A family is getting closure after a cold case has been solved after decades of investigations.
 
The crime took place on E. Mossman Road 37 years ago.

One resident has lived in the neighborhood since the 70s; she did not know this victim but she was very emotional when she heard about this arrest decades after the crime.
 
"I had tears. Tears coming down knowing that you have to pay for a crime. You have to pay that price," said resident Lois Dudley.
 
In March of 1976, police responded to the 1000 block of East Mossman where they found a brutally murdered young female.

From the start, her live-in boyfriend Bruce McCullough, 28, has been the prime suspect.
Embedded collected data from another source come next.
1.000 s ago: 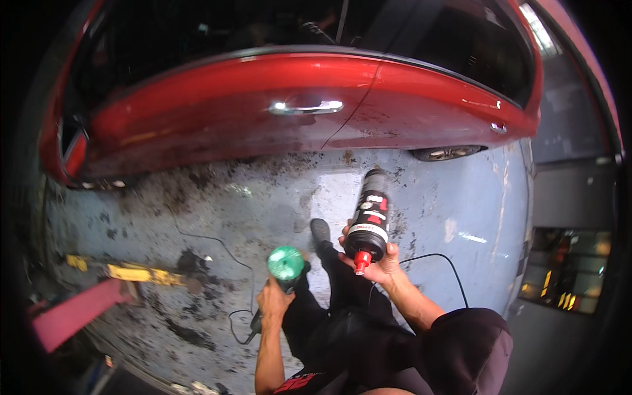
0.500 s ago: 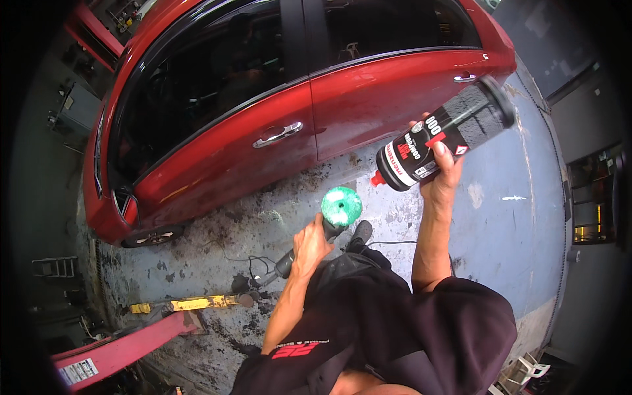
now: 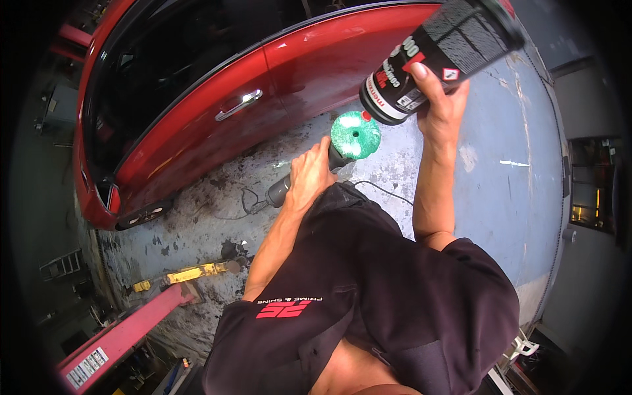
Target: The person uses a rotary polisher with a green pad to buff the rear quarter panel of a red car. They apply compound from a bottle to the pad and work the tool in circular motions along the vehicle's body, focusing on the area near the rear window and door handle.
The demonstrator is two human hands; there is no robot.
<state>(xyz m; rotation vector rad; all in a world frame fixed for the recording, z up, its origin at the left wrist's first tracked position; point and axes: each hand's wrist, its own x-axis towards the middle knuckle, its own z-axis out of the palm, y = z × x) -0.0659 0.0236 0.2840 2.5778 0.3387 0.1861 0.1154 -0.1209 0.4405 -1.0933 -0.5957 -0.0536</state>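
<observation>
My left hand (image 3: 309, 172) is wrapped round the dark body of a corded polisher (image 3: 279, 191). Its round green foam pad (image 3: 356, 139) faces up and has a small dark hole in the middle. In my right hand (image 3: 442, 105) is a large black bottle of polishing compound (image 3: 421, 56), tipped with its base up to the right. The bottle's red nozzle (image 3: 367, 116) points down at the upper right edge of the pad; whether it touches, I cannot tell. The fingers behind the bottle are hidden.
A red car (image 3: 197, 128) stands ahead, its door handle (image 3: 238, 105) facing me. A black cord (image 3: 385, 191) hangs beside my body. At the lower left is a red lift arm (image 3: 128, 329) with a yellow piece (image 3: 191, 273). The floor (image 3: 490, 197) is worn, grey-blue paint.
The bottle's nozzle has come over to the green pad, where before there was a gap. The polisher and both hands sit higher in the picture, and the view has shifted over the car.
</observation>
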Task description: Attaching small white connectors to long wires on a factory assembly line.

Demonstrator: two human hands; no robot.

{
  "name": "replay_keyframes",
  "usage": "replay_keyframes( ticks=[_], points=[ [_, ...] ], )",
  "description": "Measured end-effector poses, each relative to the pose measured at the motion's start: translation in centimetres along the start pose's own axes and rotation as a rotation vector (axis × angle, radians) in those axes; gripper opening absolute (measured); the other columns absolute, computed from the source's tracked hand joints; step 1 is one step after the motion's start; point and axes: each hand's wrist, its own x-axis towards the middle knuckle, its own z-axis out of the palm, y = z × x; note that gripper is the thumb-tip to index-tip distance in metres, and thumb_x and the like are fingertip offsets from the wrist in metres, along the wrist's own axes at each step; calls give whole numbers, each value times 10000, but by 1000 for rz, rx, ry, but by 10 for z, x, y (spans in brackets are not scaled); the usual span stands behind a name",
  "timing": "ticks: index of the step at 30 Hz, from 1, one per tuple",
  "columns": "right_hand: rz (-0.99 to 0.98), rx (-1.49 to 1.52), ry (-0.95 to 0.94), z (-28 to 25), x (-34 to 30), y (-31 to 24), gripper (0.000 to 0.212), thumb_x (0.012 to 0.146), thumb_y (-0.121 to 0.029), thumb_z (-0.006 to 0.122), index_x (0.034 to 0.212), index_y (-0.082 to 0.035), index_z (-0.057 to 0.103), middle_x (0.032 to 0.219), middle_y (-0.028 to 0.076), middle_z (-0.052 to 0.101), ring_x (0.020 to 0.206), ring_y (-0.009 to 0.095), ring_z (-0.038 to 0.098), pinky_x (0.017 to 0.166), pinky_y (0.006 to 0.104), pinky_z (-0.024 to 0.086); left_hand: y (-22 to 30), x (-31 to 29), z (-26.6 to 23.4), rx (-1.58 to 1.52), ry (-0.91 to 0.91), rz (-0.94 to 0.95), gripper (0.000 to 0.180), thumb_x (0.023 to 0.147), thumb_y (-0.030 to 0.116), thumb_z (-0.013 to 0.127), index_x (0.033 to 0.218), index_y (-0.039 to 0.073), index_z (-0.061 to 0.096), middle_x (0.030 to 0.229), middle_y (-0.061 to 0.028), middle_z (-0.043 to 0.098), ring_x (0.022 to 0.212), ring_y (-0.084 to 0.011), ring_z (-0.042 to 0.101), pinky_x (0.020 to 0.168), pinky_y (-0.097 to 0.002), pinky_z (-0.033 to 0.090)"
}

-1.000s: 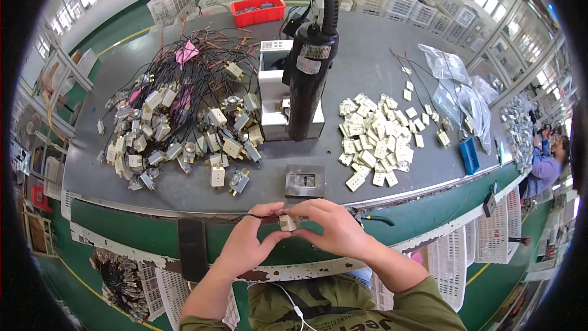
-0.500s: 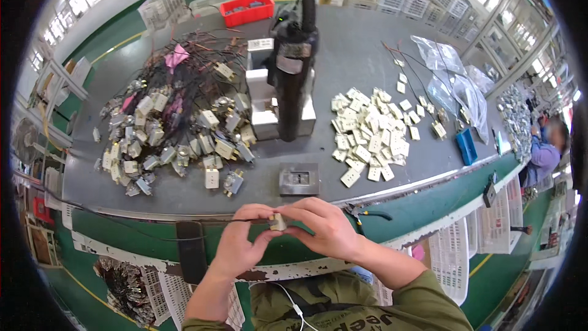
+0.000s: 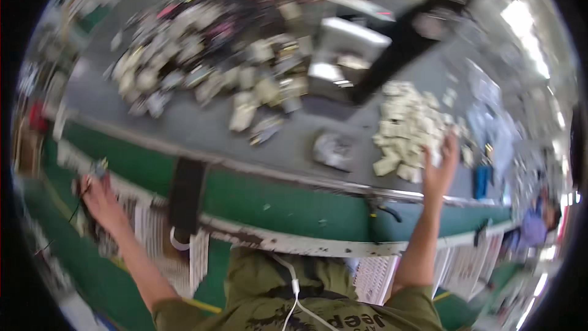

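Since the 2-handed hold has just broken, joint handling seems over: in the head view the left hand point(image 3: 103, 201) grips a small, blurred grey block point(image 3: 98, 169) off the front left of the grey bench point(image 3: 208, 124); the right hand point(image 3: 439, 173), fingers spread, is at heaped cream rectangular pieces point(image 3: 399, 124), contact unclear.

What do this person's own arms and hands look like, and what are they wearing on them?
The left hand and right hand look gloveless, and the forearms are bare. Short olive-green sleeves cover the upper arms. Motion blur hides finer detail.
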Motion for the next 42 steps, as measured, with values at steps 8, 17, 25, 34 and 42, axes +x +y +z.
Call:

A new name, combined with the effects of age, made it hard for police to find this man. For 37 years he lived in California, using a fake name.

He almost got away. Then police said he made one mistake.

"In January we re-opened the case file, did a tedious review, [and] discovered Mr. McCullough had applied for health care benefits due to his age," Tucson Police Department Capt. Michael Gillooly said.
 
He had to use his real name to apply for those benefits.

Police describe his reaction when they knocked on his door in San Diego last week.
 
"It was interesting," Gillooly said. "[They] didn't tell him at first. When they told him they were from Tucson. He invited them into the house and said we have to chat and began to give them a long statement of what had occurred."
 
"I think he thought he got away with it," Dudley said. "[He] didn't think anybody was smart enough to catch him. And he was caught."
 
"Investigators did a good job; 37 years later still investigating this case," E. Mossman resident Pedro Cebrefa said.

Tucson police have two full-time detectives assigned to the cold case unit. Police said they have about 300 cold cases on file at this time. Every year they will crack open these files, and on average, solve maybe two to three of these cases in a good year.

Detectives are thanking technology for helping to crack this one.